> [What you need to do]
Every line of the data, first to last, must be written out unchanged.

> [Supplied material]
--------
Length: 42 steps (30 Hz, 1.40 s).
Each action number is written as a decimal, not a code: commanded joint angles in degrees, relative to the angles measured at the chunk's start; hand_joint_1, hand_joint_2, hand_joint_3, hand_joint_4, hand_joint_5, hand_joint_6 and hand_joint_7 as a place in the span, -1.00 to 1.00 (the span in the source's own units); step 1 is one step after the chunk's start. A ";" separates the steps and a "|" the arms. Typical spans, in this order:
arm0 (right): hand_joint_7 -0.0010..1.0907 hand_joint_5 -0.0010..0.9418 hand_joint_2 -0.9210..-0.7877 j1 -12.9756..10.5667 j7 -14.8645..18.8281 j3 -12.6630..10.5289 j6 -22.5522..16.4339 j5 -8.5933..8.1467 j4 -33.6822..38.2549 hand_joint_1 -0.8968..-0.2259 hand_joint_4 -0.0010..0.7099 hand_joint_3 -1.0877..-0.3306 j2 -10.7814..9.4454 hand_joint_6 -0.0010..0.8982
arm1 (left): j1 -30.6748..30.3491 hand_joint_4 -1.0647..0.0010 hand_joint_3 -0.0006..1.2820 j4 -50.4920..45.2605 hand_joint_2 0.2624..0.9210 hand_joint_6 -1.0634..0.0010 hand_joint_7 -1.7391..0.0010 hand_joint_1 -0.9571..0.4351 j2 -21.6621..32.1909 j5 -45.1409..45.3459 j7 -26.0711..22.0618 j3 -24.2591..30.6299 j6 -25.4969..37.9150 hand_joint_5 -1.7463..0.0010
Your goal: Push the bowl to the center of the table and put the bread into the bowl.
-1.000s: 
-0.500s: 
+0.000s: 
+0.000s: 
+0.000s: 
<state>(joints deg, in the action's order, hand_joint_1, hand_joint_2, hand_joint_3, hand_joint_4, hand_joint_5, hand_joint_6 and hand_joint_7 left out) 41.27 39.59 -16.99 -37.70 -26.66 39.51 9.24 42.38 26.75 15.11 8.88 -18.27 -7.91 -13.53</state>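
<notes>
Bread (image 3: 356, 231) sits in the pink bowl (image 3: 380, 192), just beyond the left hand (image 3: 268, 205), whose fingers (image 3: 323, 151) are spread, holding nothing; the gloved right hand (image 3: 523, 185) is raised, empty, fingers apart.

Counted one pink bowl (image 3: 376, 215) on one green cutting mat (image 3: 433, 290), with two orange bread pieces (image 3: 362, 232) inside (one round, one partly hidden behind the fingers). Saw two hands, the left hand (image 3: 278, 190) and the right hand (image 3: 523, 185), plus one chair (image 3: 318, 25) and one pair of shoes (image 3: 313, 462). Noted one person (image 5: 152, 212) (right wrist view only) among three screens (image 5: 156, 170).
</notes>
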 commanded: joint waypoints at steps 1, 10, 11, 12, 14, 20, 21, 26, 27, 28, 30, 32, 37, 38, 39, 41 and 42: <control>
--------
> [Written reply]
Length: 42 steps (30 Hz, 1.40 s).
Each action number is written as a decimal, not a code: commanded joint angles in degrees, relative to the angles measured at the chunk's start; hand_joint_1, hand_joint_2, hand_joint_3, hand_joint_4, hand_joint_5, hand_joint_6 and hand_joint_7 as a place in the span, -1.00 to 1.00 (the span in the source's own units); step 1 is one step after the chunk's start. A ";" separates the steps and a "|" the arms. Typical spans, in this order:
arm0 (right): hand_joint_7 -0.0010..1.0907 hand_joint_5 -0.0010..0.9418 hand_joint_2 -0.9210..-0.7877 j1 -12.9756..10.5667 j7 -14.8645..18.8281 j3 -12.6630..10.5289 j6 -22.5522..16.4339 j5 -8.5933..8.1467 j4 -33.6822..38.2549 hand_joint_1 -0.8968..-0.2259 hand_joint_4 -0.0010..0.7099 hand_joint_3 -1.0877..-0.3306 j2 -10.7814..9.4454 hand_joint_6 -0.0010..0.8982
arm1 (left): j1 -30.6748..30.3491 hand_joint_4 -1.0647..0.0010 hand_joint_3 -0.0006..1.2820 j4 -50.4920..45.2605 hand_joint_2 0.2624..0.9210 hand_joint_6 -1.0634..0.0010 hand_joint_7 -1.7391..0.0010 hand_joint_1 -0.9571..0.4351 j2 -21.6621..32.1909 j5 -45.1409..45.3459 j7 -26.0711..22.0618 j3 -24.2591..30.6299 j6 -25.4969..37.9150 hand_joint_5 -1.7463..0.0010
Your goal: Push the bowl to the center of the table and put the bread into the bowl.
-1.000s: 
-0.500s: 
+0.000s: 
+0.000s: 
+0.000s: 
<state>(joints deg, in the action's order, hand_joint_1, hand_joint_2, hand_joint_3, hand_joint_4, hand_joint_5, hand_joint_6 and hand_joint_7 left out) 41.27 39.59 -16.99 -37.70 -26.66 39.51 9.24 42.38 26.75 15.11 8.88 -18.27 -7.91 -13.53</state>
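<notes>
Bread (image 3: 356, 231) sits in the pink bowl (image 3: 380, 192), just beyond the left hand (image 3: 268, 205), whose fingers (image 3: 323, 151) are spread, holding nothing; the gloved right hand (image 3: 523, 185) is raised, empty, fingers apart.

Counted one pink bowl (image 3: 376, 215) on one green cutting mat (image 3: 433, 290), with two orange bread pieces (image 3: 362, 232) inside (one round, one partly hidden behind the fingers). Saw two hands, the left hand (image 3: 278, 190) and the right hand (image 3: 523, 185), plus one chair (image 3: 318, 25) and one pair of shoes (image 3: 313, 462). Noted one person (image 5: 152, 212) (right wrist view only) among three screens (image 5: 156, 170).
</notes>
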 commanded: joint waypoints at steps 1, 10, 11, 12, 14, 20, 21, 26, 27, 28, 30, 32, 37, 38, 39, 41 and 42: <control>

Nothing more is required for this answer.